According to another embodiment, the drying may be at least one of air drying or oven drying.

According to another embodiment, the oven drying may be performed at 50 to 150°C.

According to another embodiment, the coagulated sludge may be pretreated to a size of 0.7 to 1 mm before drying or pyrolysis.

According to another embodiment of the present invention, a method for producing a phosphorus component remover for wastewater comprising the steps of collecting coagulated sludge generated in a water purification plant and pre-treating it to a size of 0.7 to 1 mm, and drying or thermally decomposing the pre-treated coagulated sludge. This is provided.

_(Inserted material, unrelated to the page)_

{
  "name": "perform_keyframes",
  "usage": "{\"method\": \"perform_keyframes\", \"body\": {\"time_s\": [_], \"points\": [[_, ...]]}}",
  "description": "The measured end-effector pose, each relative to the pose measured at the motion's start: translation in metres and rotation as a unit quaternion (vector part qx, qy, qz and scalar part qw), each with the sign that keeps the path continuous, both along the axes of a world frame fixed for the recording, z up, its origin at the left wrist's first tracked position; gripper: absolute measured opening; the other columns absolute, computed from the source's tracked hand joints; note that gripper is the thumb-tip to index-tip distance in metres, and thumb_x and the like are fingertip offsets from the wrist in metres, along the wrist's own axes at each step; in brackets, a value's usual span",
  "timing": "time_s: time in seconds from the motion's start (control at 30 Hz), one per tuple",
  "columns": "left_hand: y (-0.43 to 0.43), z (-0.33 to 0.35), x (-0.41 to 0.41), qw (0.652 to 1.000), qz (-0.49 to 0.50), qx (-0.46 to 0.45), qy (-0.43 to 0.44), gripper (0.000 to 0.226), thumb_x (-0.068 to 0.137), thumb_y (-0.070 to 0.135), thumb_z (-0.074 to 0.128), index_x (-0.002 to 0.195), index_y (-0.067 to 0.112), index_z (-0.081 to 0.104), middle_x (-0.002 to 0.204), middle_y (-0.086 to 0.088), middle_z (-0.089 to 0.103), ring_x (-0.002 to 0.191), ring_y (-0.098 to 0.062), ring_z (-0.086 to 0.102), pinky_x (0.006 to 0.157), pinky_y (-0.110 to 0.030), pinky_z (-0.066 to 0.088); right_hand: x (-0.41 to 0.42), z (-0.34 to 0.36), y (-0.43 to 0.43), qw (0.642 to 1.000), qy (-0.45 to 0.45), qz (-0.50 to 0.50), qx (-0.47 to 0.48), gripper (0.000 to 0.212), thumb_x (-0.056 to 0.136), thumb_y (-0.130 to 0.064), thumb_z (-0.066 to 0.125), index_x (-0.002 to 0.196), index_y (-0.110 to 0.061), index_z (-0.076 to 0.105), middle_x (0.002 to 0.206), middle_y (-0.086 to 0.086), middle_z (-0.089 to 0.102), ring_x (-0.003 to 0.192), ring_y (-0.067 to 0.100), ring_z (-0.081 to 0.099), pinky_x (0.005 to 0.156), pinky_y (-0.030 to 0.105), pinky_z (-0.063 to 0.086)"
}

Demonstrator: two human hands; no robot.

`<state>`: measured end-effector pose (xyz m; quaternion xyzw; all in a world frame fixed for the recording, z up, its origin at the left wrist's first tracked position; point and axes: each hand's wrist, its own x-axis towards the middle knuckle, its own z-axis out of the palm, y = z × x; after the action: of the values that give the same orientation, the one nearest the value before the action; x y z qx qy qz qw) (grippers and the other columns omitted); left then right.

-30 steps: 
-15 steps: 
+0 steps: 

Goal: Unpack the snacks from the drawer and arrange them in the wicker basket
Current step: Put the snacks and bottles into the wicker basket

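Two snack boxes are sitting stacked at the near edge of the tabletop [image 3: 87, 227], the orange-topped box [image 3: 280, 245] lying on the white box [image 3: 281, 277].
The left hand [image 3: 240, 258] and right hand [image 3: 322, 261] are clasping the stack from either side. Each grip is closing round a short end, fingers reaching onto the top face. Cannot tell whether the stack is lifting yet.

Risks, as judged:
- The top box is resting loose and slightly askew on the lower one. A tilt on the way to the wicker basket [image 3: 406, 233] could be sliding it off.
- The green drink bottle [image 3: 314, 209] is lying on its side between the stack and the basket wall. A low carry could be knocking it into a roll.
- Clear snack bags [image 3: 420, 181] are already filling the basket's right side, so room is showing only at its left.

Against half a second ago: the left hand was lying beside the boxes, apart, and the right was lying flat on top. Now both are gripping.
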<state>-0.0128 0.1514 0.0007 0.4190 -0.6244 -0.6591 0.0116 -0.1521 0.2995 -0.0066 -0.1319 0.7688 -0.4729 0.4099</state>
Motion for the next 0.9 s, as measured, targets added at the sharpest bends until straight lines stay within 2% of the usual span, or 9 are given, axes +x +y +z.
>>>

According to another embodiment, the drying may be performed by leaving the pretreated flocculated sludge at 15 to 20°C for 36 to 60 hours so that the moisture content is 10 to 30%.

According to another embodiment, the drying may include drying the pretreated coagulated sludge in an oven heated to 100 to 110° C. for 12 to 36 hours.

According to another embodiment, the thermal decomposition may be performed at a heating rate of 10 to 30°C/min at 500 to 700°C.

According to another embodiment, nitrogen gas may be supplied at a flow rate of 100 to 300 mL/min during the thermal decomposition.

According to another embodiment of the present invention, a phosphorus component remover for wastewater produced by any of the above-described methods is provided.

The phosphorus component remover for wastewater of the present invention is a high-temperature heat treatment (ignition or thermal decomposition) of coagulated sludge generated at a water purification plant, and the remaining ash contains high concentrations of Al, Fe, Ca, etc., and these residues are removed from the flocculation facility of the wastewater treatment plant. It is effective to remove the phosphorus component of wastewater by adsorption or precipitation by mixing it with returned sludge and injecting it into the bioreactor.

In addition, if the coagulated water purification sludge is dried and then pyrolyzed at a high temperature, the organic matter contained in the sludge can be removed, preventing the organic matter from the sludge from leaking out during the phosphorus removal process and contaminating the water, and the heat treatment residue of the water purification sludge can be removed. There is an advantage in that the content of Al, Fe, and Ca increases. At this time, when Al, Fe, and Ca are burned at high temperature, oxides are generated, which can weaken the phosphorus agglomeration removal performance, so thermal decomposition under oxygen-free conditions is more advantageous. .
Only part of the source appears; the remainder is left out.